• _PROBLEM_
Write out the listing below again, precisely as it is given.

• _GIVEN MATERIAL_
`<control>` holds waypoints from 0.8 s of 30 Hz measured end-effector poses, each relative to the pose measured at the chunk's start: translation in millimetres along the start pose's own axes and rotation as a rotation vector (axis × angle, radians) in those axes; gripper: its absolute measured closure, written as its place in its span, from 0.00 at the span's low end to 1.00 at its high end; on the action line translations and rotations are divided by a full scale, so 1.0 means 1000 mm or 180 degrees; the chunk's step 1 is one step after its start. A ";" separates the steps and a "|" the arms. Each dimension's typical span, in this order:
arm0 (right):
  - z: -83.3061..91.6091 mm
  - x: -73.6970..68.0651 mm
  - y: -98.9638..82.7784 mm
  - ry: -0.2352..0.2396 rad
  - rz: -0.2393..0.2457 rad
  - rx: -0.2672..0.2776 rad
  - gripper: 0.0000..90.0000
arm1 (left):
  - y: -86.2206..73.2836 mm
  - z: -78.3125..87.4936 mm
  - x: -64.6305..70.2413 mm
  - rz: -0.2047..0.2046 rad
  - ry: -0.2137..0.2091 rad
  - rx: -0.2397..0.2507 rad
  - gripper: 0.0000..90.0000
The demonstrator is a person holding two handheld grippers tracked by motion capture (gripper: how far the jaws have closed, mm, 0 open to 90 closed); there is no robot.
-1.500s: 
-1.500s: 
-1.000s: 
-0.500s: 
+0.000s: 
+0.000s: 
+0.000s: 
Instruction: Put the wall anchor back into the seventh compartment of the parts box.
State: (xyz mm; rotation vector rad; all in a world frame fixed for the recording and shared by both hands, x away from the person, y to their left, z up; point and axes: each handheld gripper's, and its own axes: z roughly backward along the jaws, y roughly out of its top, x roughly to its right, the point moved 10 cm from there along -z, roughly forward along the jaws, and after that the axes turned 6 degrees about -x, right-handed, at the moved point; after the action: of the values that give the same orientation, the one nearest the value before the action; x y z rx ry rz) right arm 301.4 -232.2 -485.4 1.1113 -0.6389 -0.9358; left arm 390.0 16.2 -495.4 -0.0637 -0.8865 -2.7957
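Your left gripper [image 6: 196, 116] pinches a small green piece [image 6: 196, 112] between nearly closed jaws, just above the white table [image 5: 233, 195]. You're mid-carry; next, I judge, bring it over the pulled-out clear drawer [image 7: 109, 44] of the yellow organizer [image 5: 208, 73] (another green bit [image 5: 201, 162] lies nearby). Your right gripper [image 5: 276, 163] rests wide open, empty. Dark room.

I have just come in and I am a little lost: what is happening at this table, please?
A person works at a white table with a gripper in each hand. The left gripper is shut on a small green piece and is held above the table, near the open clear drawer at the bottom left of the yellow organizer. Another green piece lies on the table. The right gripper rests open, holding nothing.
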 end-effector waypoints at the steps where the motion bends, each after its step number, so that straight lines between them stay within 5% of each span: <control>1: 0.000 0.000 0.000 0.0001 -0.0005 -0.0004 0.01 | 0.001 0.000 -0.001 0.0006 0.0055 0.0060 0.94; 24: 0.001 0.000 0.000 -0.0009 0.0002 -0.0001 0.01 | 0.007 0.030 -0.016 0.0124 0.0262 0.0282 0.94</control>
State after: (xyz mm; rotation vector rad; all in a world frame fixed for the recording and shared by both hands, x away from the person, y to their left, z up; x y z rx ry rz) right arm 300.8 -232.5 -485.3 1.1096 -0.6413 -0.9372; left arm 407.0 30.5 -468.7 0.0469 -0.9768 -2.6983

• _SOLUTION TO THIS PROBLEM_
`<control>` holds waypoints from 0.8 s of 30 Hz measured end-effector poses, each relative to the pose measured at the chunk's start: translation in millimetres along the start pose's own axes and rotation as a rotation vector (axis × angle, radians) in those axes; gripper: its absolute measured closure, written as its place in its span, from 0.00 at the span's low end to 1.00 at its high end; on the action line translations and rotations are divided by a full scale, so 1.0 means 1000 mm or 180 degrees; the chunk's step 1 is one step after its start. A ";" separates the steps and a "|" the arms. Each dimension's typical span, in this order:
arm0 (right):
  - z: -83.3061..91.6091 mm
  - x: -73.6970..68.0651 mm
  - y: -98.9638..82.7784 mm
  - ry: -0.2352..0.2396 rad
  - rz: -0.2393..0.2457 rad
  - rx: -0.2672..0.2776 rad
  - gripper: 0.0000..90.0000
arm1 (left):
  - y: -86.2206..73.2836 mm
  - z: -78.3125..87.4936 mm
  - x: -64.6305..70.2413 mm
  - rz: -0.2047..0.2046 rad
  - ry: -0.2137..0.2091 rad
  - rx: -0.2397..0.2507 rad
  - gripper: 0.0000..90.0000
The demonstrator is a person holding two handheld grippers tracked by motion capture (gripper: how far the jaws have closed, mm, 0 open to 90 closed); there is no robot.
-1.500s: 
-1.500s: 
-1.000s: 
-0.500s: 
+0.000s: 
+0.000s: 
+0.000s: 
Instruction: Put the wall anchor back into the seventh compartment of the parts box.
State: (xyz mm; rotation vector rad; all in a world frame fixed for the recording and shared by both hands, x away from the person, y to their left, z up; point and axes: each handheld gripper's, and its own axes: z roughly backward along the jaws, y roughly out of its top, x roughly to its right, the point moved 10 cm from there along -z, roughly forward along the jaws, and after that the axes turned 6 degrees about -x, right-handed, at the moved point; after the action: of the values that give the same orientation, the one nearest the value before the action; x y z rx ry rz) right arm 301.4 -232.2 -485.4 1.1113 -0.6389 -0.9358; left arm 390.0 16.2 -495.4 -0.0637 -0.8865 -2.7957
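Your left gripper [image 6: 196, 116] pinches a small green piece [image 6: 196, 112] between nearly closed jaws, just above the white table [image 5: 233, 195]. You're mid-carry; next, I judge, bring it over the pulled-out clear drawer [image 7: 109, 44] of the yellow organizer [image 5: 208, 73] (another green bit [image 5: 201, 162] lies nearby). Your right gripper [image 5: 276, 163] rests wide open, empty. Dark room.

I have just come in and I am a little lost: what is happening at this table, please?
A person works at a white table with a gripper in each hand. The left gripper is shut on a small green piece and is held above the table, near the open clear drawer at the bottom left of the yellow organizer. Another green piece lies on the table. The right gripper rests open, holding nothing.
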 end-effector waypoints at the steps where the motion bends, each after its step number, so that straight lines between them stay within 5% of each span: <control>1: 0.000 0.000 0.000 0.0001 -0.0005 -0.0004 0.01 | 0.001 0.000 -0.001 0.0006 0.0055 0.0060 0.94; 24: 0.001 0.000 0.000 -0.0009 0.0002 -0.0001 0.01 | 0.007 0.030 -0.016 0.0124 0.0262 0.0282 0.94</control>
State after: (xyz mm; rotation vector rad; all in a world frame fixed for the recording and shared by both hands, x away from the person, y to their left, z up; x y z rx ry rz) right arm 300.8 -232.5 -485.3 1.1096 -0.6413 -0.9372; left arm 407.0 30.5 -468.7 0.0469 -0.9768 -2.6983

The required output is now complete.